Affermare come fa lei “che nella serietà delle proposte di Fratelli D’Italia gli italiani troveranno un futuro decisamente più dignitoso di quello garantito dalla sinistra” è una locuzione che definire assolutamente priva di contenuti è come chiamare docce le cascate del Niagara, perché dopo l’assoluto, dopo l’immaginazione, dopo la conoscenza esiste solo la fantasia pura.

Che “Il lavoro si può generare e trovare con politiche intelligenti”, come spiega brillantemente (?) Meloni, ricorda quel famosissimo “Ho detto tutto” di peppiniana memoria nei film del grande Totò. Forse è convinta che quelle povere ragazze e quei poveri ragazzi che nottetempo ti portano la pizza a casa siano meno intelligenti? o siano figli di un dio minore? o appartengano a famiglie inferiori? visto che dignitosamente, questi giovani, ma anche brizzolati, svolgono un lavoro schiavizzante anziché munirsi di Reddito di Cittadinanza?

Secondo l’interessata “bisogna abbattere il cuneo fiscale per favorire il lavoro”. Bene. E allora corre l’obbligo di chiederle: visto che sei cosi brava e certa delle tue idee fantasiose, perché nel tuo programma prima non realizzi i posti di lavoro? Sulle ulteriori, preoccupanti, scoraggianti rassicurazioni, Meloni ha detto testualmente: “Il salario minimo non credo che risolva molto. La gente ha salari inadeguati perché la tassazione sul lavoro è al 46,65 per cento”, e ha pure detto che “bisogna abbattere il cuneo fiscale per favorire il lavoro”.

E allora: se il salario minimo non risolverebbe molto, non si capisce perché, tra quelli che percepiscono il Reddito di Cittadinanza ci siano tantissimi lavoratori con guadagni da fame (Meloni si informi all’INPS), cioè lavoratori che percepiscono il Reddito di Cittadinanza; la risposta è semplice: è proprio perché il Reddito sostiene la povertà e non la disoccupazione, come vorrebbe propinarci Meloni. Tanto è vero che nessun disoccupato benestante può percepire il Reddito di Cittadinanza.
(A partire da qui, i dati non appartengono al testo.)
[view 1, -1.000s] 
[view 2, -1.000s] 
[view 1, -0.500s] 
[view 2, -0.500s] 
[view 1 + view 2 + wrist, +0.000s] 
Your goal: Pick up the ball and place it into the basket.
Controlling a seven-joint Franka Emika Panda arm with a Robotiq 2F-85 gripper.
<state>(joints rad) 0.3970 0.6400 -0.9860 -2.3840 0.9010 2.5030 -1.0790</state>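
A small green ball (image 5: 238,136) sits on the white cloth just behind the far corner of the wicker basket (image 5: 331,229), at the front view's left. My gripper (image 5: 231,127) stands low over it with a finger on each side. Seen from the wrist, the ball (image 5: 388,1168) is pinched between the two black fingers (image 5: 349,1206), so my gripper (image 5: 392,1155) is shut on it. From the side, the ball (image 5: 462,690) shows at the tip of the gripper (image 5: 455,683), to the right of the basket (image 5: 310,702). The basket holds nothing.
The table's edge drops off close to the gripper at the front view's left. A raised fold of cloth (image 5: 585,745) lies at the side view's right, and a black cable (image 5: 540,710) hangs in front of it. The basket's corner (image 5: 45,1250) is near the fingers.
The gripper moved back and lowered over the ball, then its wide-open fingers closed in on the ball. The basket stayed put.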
Dunque, se la gente ha salari inadeguati, è perché secondo lei la tassazione sul lavoro è al 46,65%. Cioè Giorgia Meloni è convinta, o così vuol farci credere perché torna utile alla sua campagna elettorale, che se un datore di lavoro pagasse meno tasse di sua iniziativa aumenterebbe lo stipendio ai propri dipendenti. Cos’è? una nuova favola per sprovveduti? o una promessa alle multinazionali che divorano già le piccole aziende e il lavoro degli artigiani?
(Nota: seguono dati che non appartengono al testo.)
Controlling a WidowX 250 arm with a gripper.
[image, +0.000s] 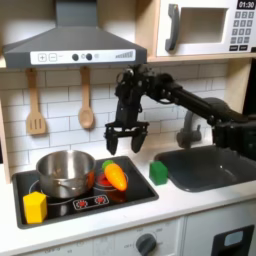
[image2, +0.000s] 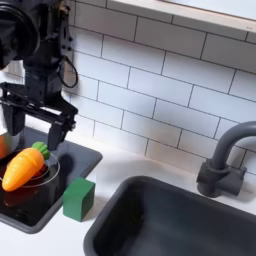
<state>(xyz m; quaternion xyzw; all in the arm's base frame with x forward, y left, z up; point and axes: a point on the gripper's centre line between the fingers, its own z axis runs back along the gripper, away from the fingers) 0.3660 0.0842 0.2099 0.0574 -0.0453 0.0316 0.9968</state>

Invito colei che parla del Reddito di Cittadinanza come di un metadone per tossici, ad andarsene al cinema a vedere Spaccaossa, perché dimentica, o fa finta di non sapere, che in Italia tanti poveri si sono fatti letteralmente rompere le ossa per simulare incidenti stradali e ottenere soldi dalle Assicurazioni. Per fame.

Perciò anziché basare la sua campagna elettorale sull’abolizione del Reddito di Cittadinanza (un’inezia, se rapportata ai mille veri sprechi miliardari italiani), Meloni cerchi e trovi altre argomentazioni più convincenti. Per esempio, cerchi tra agevolazioni, sussidi, finanziamenti, indennità, elargizioni a fondo perduto, e mille altre ancora, sono tantissime e abbracciano tutti i settori produttivi e, soprattutto, improduttivi.

In Italia, attraverso il debito pubblico, cioè indebitando gli italiani compresi quelli delle generazioni future, si finanziano giornali inutili, associazioni fantasiose, cooperative di comodo, industriali volponi, cliniche private, e via dicendo. Pertanto stranisce parecchio tanto fervore contro il Reddito di Cittadinanza, specie se si riflette sui milioni, milioni di stipendi per mantenere dipendenti pubblici figli del clientelismo, inattivi e improduttivi negli innumerevoli uffici pubblici del Paese.

Per non dire dei lavoratori in nero perché pensionati, perché percettori dell’indennità di disoccupazione, perché cassintegrati, e via dicendo, che sottraggono lavoro ai disoccupati. Ma forse ai loro furbetti datori di lavoro la formula senza rischi vertenza fa comodo. Ah dimenticavo: Meloni cerchi anche nei vari paradisi fiscali.